Increasingly, corporate leaders are recognising the value of Internal Communications and are looking for IC leaders to bring their voice to the top table. C-Suite executives are starting to understand that employee engagement is directly connected to business outcomes, that retention and advocacy from employees can be directly linked to the bottom line, and that it is possible to identify the direct financial impact of excellent internal communications.
So, what are the C-Suite looking for from Internal Communications leaders and their teams? We look at the top 5 behaviours and outcomes that your board and shareholders want to see from you today.
Value to the business (and the data that proves it)
With the innate value of internal communications increasingly understood at board level, C-Suite execs are looking for hard data that can connect the dots between IC efforts, employee engagement and business success, and it is in the IC leader’s gift to demonstrate this. Combining the output from tools such as Ripple’s Campaign Dashboard with employee engagement surveys can provide valuable data on the combinations of messages, channels, styles and approaches that have the greatest impact on employee engagement. With engagement not just a simple measure of happiness but rather an indicator of valuable employee behaviours – such as likelihood to stay, willingness to refer a friend, and productivity – it can clearly be linked to business value. A cash value can be assigned to lowering the risk of employee attrition, reducing recruitment costs, and driving up employee output, directly linking the efforts of the IC function to the organisation’s overall success.
Take away: With the right communications tools and engagement metrics you can show up at the board with the numbers, the hard facts, and the story that proves business value for every successful campaign.
Credibility and depth of knowledge
Executive leaders want and need their IC teams to be both expert communicators and credible business principals with the ability to understand and navigate the issues and priorities that affect the business as a whole. From senior management to junior practitioner, IC team members should be able to demonstrate sound business acumen – this will include financial literacy, stakeholder awareness and organisational knowledge as well as the confidence to be able to apply those skills in the context of challenges that affect the wider business. IC teams have the opportunity to exemplify this every day in the way they plan and schedule communications in line with the business calendar, and frame compelling messages to drive employee engagement.
Take away: Appreciate that your C-Suite knows that IC is more than the visual output, and values the thinking, the planning and the wider business knowledge that sits behind each internal communications campaign.
Support and understanding
The C-Suite need to have the confidence that their IC teams will understand the needs of the organisational leadership, to deliver the right support at the right time. Whether this is helping to manage change across the organisation – by planning and executing a finely tuned narrative across multiple channels – or gathering intelligence and understanding employee attitudes to inform strategic thought, the C-Suite rely on a capable IC team to have the right tools and resources to execute the solution. In the event of a business crisis, leaders will also look to the IC team to provide expert advice on how to respond to colleagues, to educate and avert long term impact on engagement.
Take away: As IC experts, your C-Suite is also looking for you to be their internal PR team, with a depth of knowledge across business challenges and affairs that means you are equally equipped to react quickly and effectively to unexpected change, crisis or even success.
IC veteran Mike Klein interviewed C-suite executives for his series on the future of internal communications and, in the report, these industry leaders stated that they were looking for internal communicators to be proactive about entering and participating in strategic discussions.
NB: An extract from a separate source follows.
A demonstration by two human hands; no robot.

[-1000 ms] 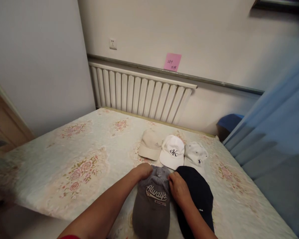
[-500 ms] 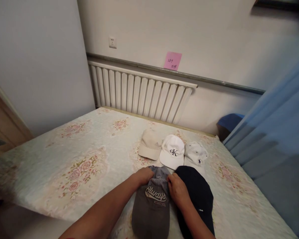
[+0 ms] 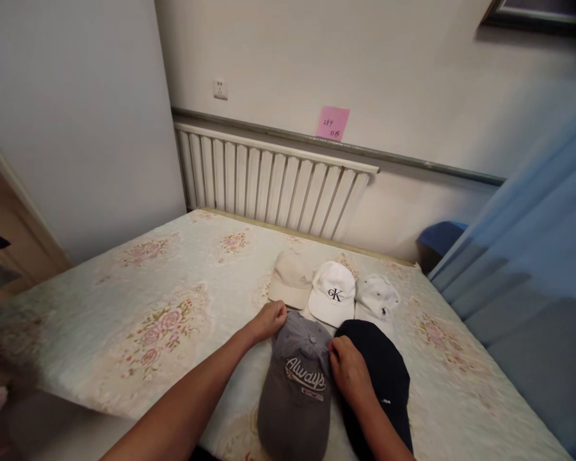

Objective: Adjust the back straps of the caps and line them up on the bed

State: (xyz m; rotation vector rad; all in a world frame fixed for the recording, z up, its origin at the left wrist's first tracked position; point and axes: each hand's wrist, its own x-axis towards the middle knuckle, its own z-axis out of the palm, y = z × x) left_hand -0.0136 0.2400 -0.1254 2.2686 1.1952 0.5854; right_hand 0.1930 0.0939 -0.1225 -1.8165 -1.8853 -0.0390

The more the IC team can demonstrate depth of critical business knowledge, the more the C-Suite can – and will – rely on communications leaders to play a part in shaping strategic direction. CEOs understand that the chances of successfully implementing strategic initiatives are significantly improved if employees understand the part they play in the delivery, and how they can support key objectives. This puts IC activities right at the heart of strategic change in any business and calls for IC leaders to be part of the process from conception through to execution and evaluation.
Take away: Recognise your role as an IC leader in acting as a counsellor and advisor in strategic planning and decision making, and be proactive in lending that knowledge and expertise.
Engage the business
Most importantly of all, C-Suite executives know that their IC team is the best route to engaging their most valuable of resources – their employees. They want to be confident that their IC professionals have the tools they need to plan, execute and measure strategic communications in line with overall business objectives. Tools such as Ripple’s Planner, Publisher, and Campaign Dashboard give IC teams a reliable mechanism for meeting the expectations of senior leaders and provide them with the confidence and the space they need to put their energies into strategic planning, creative thinking, and maintaining a wider business view.
Take away: Look to remove repetitive or manual tasks wherever possible, to free up your teams to establish their wider business knowledge. Establish a communications platform – such as Ripple – that you can rely on, that gives you the flexibility to plan long term but also to adjust those plans in times of crisis. Ensure you have the capabilities you need to be confident that you can engage your employees right where they work, by being able to target your campaigns, and deliver the right content in the right channel.